Description of key information

Weight of evidence: In an in vivo study on the metabolic fate of diosmetin, it was found that it was rapidly metabolized to several glucuronides inmediately after administration, yielding four glucuronides that appeared in blood within few minutes. These reached a plateau at 2-6h, and were eliminated within 24h. The same metabolites could be found in urine after 24h. In an in vitro study, the metabolism of diosmin was studied on a model of rat liver perfusion, following basic scientific principles (no GLP). Diosmetin was found to be actively metabolized by the liver in a short time, with many peaks appearing in bile, even though it took longer than diosmin to disappear from the perfusion medium. The main toxicokinetic parameters in liver were t(1/2)= 19.65 ± 1.43 min and AUC = 307 ± 15 nmol/ml·min. Based on the available information, no bioaccumulation potential is expected.

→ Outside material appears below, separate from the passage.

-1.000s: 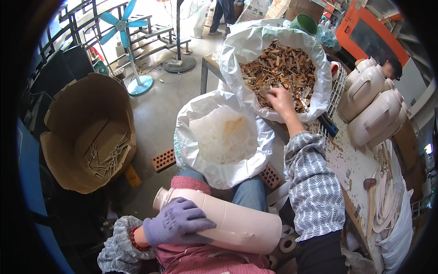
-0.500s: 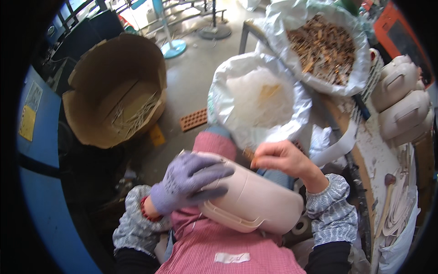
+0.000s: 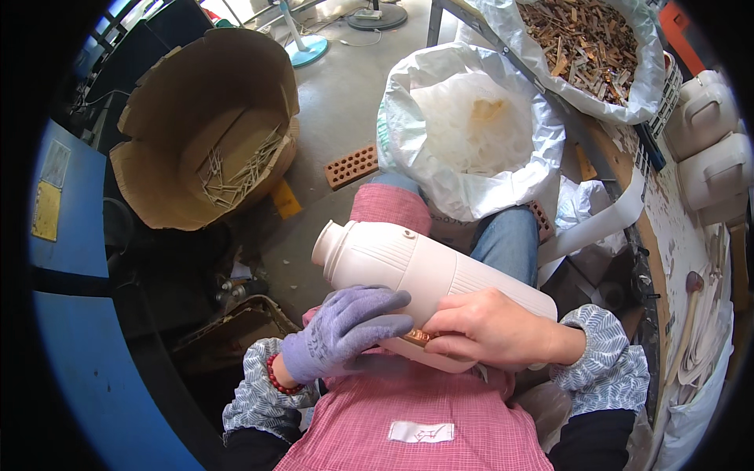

Key value for chemical safety assessment

Bioaccumulation potential:
no bioaccumulation potential

Additional information

Weight of evidence: An in vivo study of the metabolic fate of diosmetin after oral administration was performed on male Sprague-Dawley rats by Boutin (1993), following basic scientific principles (no GLP). Diosmetin was rapidly metabolized to several glucuronides, probably at the level of the intestinal mucosa, inmmediately after administration. Four metabolites (diosmetin glucuronides) appeared in blood within few minutes and plateau at 2-6h, and were eliminated within 24h. The same metabolites could be found in urine after 24h. In an in vitro study by Perego et al (1993), the metabolism of diosmin was studied on a model of rat liver perfusion, following basic scientific principles (no GLP). Diosmetin was found to be actively metabolized by the liver in a short time, with many peaks appearing in bile, even though it took longer than diosmin to disappear from the perfusion medium. The main toxicokinetic parameters in liver were t(1/2)= 19.65 ± 1.43 min and AUC = 307 ± 15 nmol/ml·min. Based on the available information, no bioaccumulation potential is expected.